___ Material supplied
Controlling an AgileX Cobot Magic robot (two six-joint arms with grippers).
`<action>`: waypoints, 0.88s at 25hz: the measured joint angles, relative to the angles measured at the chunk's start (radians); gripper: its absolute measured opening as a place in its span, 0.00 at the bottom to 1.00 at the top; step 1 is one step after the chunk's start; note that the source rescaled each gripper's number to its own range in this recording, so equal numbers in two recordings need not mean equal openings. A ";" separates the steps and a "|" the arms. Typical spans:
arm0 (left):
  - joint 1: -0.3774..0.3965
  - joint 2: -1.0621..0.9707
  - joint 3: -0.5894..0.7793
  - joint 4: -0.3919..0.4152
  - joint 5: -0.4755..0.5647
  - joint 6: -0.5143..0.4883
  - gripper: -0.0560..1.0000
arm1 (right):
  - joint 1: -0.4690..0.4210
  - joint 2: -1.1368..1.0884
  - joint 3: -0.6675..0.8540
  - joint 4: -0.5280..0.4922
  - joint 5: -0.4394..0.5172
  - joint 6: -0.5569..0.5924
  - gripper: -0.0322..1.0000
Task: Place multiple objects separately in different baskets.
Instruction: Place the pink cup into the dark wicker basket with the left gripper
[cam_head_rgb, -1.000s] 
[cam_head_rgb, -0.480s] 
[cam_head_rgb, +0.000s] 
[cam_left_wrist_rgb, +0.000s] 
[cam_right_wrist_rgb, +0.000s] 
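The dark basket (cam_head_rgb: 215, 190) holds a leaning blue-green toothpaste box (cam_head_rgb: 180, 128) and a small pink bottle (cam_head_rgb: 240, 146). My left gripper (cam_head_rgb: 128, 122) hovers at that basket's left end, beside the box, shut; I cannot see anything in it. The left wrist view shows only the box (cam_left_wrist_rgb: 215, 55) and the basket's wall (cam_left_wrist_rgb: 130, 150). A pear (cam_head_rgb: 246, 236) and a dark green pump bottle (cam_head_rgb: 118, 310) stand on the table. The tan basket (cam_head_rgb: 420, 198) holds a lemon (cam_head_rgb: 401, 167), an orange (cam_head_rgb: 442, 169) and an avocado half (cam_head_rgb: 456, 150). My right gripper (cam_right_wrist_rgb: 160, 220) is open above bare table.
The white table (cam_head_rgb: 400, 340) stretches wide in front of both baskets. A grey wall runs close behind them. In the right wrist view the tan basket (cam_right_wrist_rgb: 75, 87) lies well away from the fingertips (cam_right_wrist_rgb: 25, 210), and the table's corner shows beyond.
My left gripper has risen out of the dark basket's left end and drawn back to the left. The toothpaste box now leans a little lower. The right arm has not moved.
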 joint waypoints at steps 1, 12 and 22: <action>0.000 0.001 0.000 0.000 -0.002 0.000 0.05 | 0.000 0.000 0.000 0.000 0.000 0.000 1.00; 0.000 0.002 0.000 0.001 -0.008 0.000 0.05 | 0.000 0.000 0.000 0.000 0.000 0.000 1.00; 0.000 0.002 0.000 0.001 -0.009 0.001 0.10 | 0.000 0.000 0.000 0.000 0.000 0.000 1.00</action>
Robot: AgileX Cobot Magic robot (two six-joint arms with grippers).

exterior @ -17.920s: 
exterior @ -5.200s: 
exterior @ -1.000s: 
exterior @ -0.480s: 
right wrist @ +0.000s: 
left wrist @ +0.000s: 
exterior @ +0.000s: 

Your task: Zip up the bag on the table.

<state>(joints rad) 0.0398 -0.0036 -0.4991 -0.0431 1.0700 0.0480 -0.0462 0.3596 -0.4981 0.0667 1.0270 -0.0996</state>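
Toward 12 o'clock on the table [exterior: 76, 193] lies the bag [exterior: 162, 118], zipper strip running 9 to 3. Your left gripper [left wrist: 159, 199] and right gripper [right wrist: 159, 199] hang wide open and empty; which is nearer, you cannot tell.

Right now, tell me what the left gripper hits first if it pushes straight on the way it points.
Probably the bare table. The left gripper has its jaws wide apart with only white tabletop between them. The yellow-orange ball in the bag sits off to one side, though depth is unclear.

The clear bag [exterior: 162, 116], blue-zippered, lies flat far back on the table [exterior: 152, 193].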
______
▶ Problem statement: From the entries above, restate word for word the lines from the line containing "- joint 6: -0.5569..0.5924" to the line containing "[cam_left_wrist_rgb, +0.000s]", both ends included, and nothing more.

▶ Answer space:
  - joint 6: -0.5569..0.5924
  - gripper: -0.0322..1.0000
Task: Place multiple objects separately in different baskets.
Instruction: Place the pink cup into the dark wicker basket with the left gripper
[cam_head_rgb, -1.000s] 
[cam_head_rgb, -0.480s] 
[cam_head_rgb, +0.000s] 
[cam_left_wrist_rgb, +0.000s] 

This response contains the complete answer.